WORK REQUEST>
Write out the data below in full, unchanged, minus the images.

Records from a data source
________
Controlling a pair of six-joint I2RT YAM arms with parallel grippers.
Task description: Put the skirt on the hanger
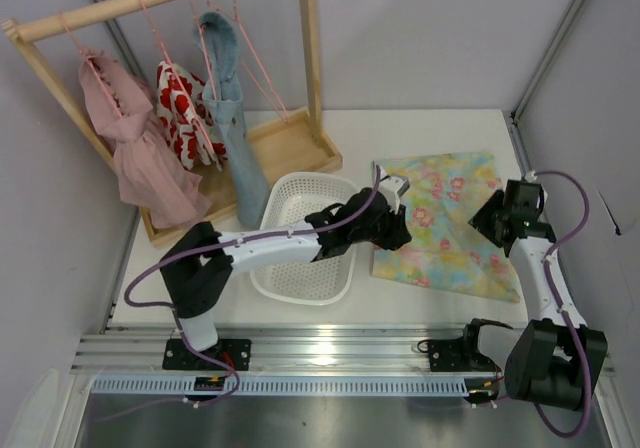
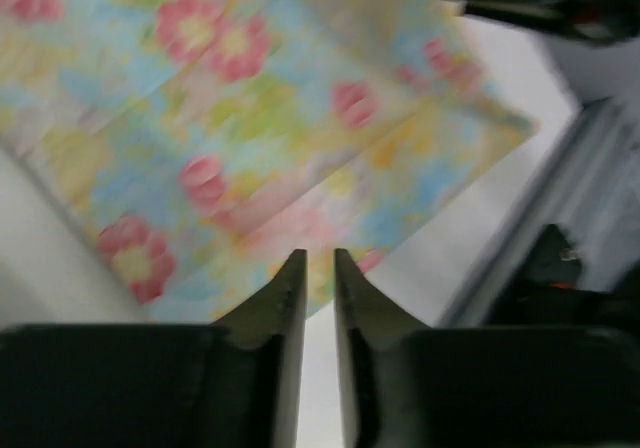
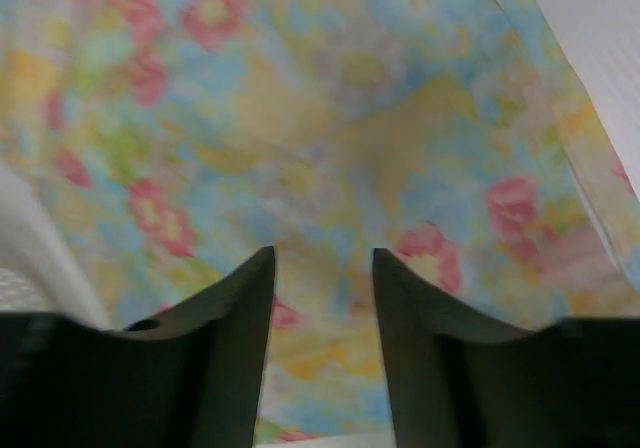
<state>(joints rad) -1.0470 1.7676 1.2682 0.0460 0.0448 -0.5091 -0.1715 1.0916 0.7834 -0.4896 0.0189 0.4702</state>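
Top external: skirt point(image 1: 445, 223) flat on table point(image 1: 420, 133), right of basket point(image 1: 300, 178). Left gripper point(image 1: 400, 230) jaws narrowly parted, right gripper point(image 1: 485, 220) wider, both empty. Risk: pinching one layer only, cloth bunches or slips free.

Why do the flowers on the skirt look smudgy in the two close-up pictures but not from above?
Top view: evenly lit, the skirt and its flowers crisp. Left wrist view: the cloth is smeared, perhaps motion blur. Right wrist view: the flowers are soft, out of focus, likely too close to the lens.
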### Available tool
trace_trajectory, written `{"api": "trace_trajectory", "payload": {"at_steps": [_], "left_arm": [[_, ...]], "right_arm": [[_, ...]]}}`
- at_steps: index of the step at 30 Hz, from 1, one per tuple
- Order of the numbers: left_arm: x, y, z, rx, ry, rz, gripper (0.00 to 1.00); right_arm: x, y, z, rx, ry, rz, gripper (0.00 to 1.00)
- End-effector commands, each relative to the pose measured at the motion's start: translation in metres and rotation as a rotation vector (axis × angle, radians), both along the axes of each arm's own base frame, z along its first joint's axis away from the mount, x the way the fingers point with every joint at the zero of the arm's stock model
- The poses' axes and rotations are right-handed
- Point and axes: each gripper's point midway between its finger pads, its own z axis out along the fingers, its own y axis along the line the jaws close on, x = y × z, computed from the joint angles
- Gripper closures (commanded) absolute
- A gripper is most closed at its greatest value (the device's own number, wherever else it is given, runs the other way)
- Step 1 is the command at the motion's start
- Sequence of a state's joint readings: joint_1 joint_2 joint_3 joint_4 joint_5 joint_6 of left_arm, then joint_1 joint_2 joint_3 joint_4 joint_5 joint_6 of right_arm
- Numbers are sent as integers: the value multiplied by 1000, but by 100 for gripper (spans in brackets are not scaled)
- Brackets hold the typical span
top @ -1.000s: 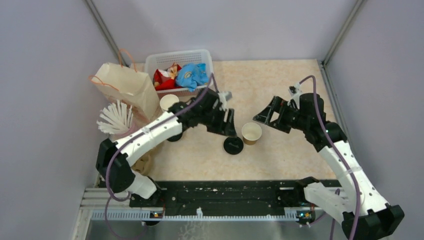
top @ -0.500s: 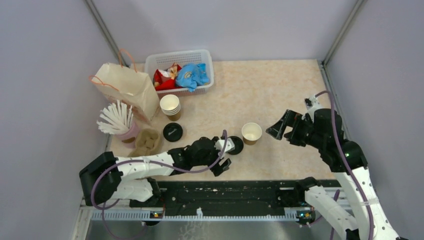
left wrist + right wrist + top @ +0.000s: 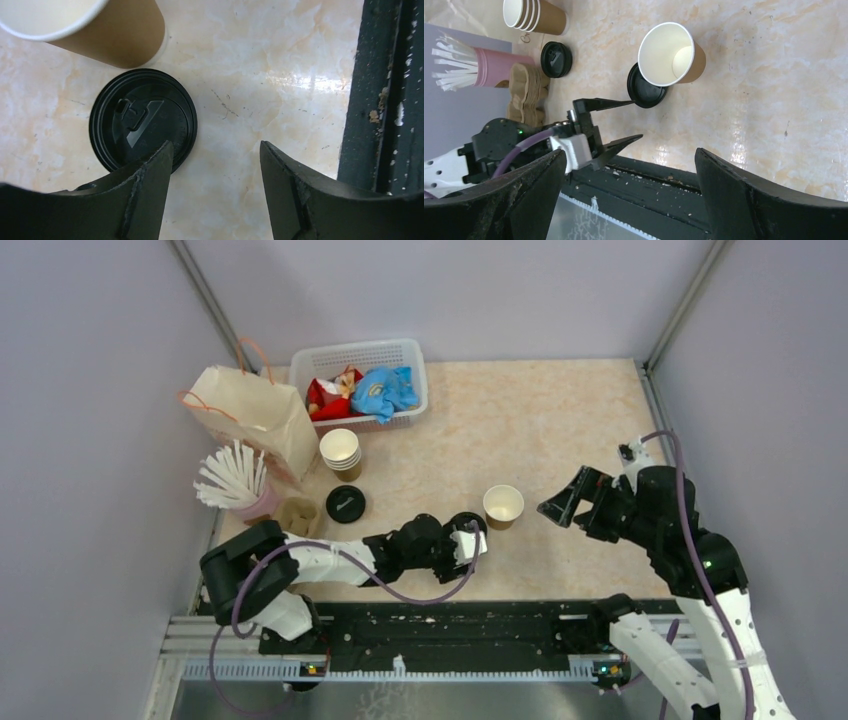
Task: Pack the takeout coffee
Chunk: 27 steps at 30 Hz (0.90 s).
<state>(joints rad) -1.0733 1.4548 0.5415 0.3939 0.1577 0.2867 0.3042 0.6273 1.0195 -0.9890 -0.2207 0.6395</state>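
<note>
The bag (image 3: 250, 420) and basket (image 3: 365, 355) sit well back and left of the open cup (image 3: 503, 506). The right gripper (image 3: 562, 498) gapes empty just right of the cup. The left gripper (image 3: 215, 150), open and empty, hovers left of it over the lid (image 3: 142, 120), which lies flat beside the cup.

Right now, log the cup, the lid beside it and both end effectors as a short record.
cup: upright, uncapped
lid: flat on the table beside the cup
left end effector: open, empty, low by the lid's rim
right end effector: open, empty, off to the cup's side
packed: not yet
</note>
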Motion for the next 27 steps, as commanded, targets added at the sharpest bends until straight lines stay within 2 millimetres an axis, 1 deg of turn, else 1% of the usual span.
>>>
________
ANSWER FOR THIS EXERCISE>
Controlling a pair of six-joint I2RT YAM arms with parallel grippers.
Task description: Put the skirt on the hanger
<state>(joints rad) -1.0470 1.7676 1.2682 0.0460 0.0448 -0.5091 -0.1715 1.0916 0.7834 -0.4896 0.0189 0.4702</state>
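Top external: skirt point(image 1: 445, 223) flat on table point(image 1: 420, 133), right of basket point(image 1: 300, 178). Left gripper point(image 1: 400, 230) jaws narrowly parted, right gripper point(image 1: 485, 220) wider, both empty. Risk: pinching one layer only, cloth bunches or slips free.

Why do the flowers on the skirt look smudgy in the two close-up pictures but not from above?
Top view: evenly lit, the skirt and its flowers crisp. Left wrist view: the cloth is smeared, perhaps motion blur. Right wrist view: the flowers are soft, out of focus, likely too close to the lens.
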### Available tool
trace_trajectory, written `{"api": "trace_trajectory", "payload": {"at_steps": [_], "left_arm": [[_, ...]], "right_arm": [[_, ...]]}}`
- at_steps: index of the step at 30 Hz, from 1, one per tuple
- Order of the numbers: left_arm: x, y, z, rx, ry, rz, gripper (0.00 to 1.00); right_arm: x, y, z, rx, ry, rz, gripper (0.00 to 1.00)
- End-effector commands, each relative to the pose measured at the motion's start: translation in metres and rotation as a rotation vector (axis × angle, radians), both along the axes of each arm's own base frame, z along its first joint's axis away from the mount, x the way the fingers point with every joint at the zero of the arm's stock model
- The poses' axes and rotations are right-handed
- Point and axes: each gripper's point midway between its finger pads, its own z axis out along the fingers, its own y axis along the line the jaws close on, x = y × z, computed from the joint angles
- Gripper closures (commanded) absolute
- A gripper is most closed at its greatest value (the device's own number, wherever else it is given, runs the other way)
- Step 1 is the command at the motion's start
- Sequence of a state's joint readings: joint_1 joint_2 joint_3 joint_4 joint_5 joint_6 of left_arm, then joint_1 joint_2 joint_3 joint_4 joint_5 joint_6 of right_arm
- Numbers are sent as integers: the value multiplied by 1000, but by 100 for gripper (spans in brackets are not scaled)
- Brackets hold the typical span
top @ -1.000s: 
top @ -0.500s: 
left wrist + right wrist + top @ +0.000s: 
Task: Pack the takeout coffee
Chunk: 27 steps at 30 Hz (0.90 s).
<state>(joints rad) -1.0733 1.4548 0.5415 0.3939 0.1577 0.2867 0.3042 0.6273 1.0195 -0.9890 -0.2207 0.6395</state>
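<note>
The bag (image 3: 250, 420) and basket (image 3: 365, 355) sit well back and left of the open cup (image 3: 503, 506). The right gripper (image 3: 562, 498) gapes empty just right of the cup. The left gripper (image 3: 215, 150), open and empty, hovers left of it over the lid (image 3: 142, 120), which lies flat beside the cup.

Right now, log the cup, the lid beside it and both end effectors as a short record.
cup: upright, uncapped
lid: flat on the table beside the cup
left end effector: open, empty, low by the lid's rim
right end effector: open, empty, off to the cup's side
packed: not yet
</note>
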Motion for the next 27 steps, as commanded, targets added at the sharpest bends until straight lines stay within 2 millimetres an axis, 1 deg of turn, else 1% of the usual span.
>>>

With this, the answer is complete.